▶ _Your goal_
Only lines containing "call" are wanted from the data below. Copy those lines.

▶ _Supplied material_
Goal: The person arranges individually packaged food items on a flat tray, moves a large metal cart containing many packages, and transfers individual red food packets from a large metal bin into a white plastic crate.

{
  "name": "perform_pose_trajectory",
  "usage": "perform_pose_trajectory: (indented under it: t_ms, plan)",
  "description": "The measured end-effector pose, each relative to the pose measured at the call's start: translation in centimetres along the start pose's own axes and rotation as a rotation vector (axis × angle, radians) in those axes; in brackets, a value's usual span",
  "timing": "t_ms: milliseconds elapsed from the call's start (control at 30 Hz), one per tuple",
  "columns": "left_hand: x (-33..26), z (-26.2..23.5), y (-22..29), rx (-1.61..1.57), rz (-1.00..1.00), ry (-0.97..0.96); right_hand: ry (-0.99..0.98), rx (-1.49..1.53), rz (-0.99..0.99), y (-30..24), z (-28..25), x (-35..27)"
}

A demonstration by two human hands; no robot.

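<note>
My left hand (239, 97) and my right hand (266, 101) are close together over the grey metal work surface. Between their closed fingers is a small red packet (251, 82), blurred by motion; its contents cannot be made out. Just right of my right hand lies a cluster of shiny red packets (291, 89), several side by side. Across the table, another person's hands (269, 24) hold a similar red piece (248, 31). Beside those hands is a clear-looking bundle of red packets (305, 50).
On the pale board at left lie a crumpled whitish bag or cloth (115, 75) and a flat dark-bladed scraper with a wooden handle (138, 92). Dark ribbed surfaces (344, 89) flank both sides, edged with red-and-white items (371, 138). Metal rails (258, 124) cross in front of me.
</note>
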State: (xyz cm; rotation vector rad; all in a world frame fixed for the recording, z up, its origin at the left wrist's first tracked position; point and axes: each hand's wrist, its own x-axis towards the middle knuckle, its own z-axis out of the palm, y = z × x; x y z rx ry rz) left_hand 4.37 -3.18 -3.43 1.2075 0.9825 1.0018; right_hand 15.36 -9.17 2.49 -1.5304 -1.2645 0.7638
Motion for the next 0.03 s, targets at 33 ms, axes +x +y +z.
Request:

▶ _Exercise solution_
  "description": "The measured end-effector pose, each relative to the pose measured at the call's start: translation in centimetres along the start pose's own axes and rotation as a rotation vector (axis × angle, radians) in those axes; in brackets, a value's usual span",
  "timing": "t_ms: milliseconds elapsed from the call's start (control at 30 Hz), one per tuple",

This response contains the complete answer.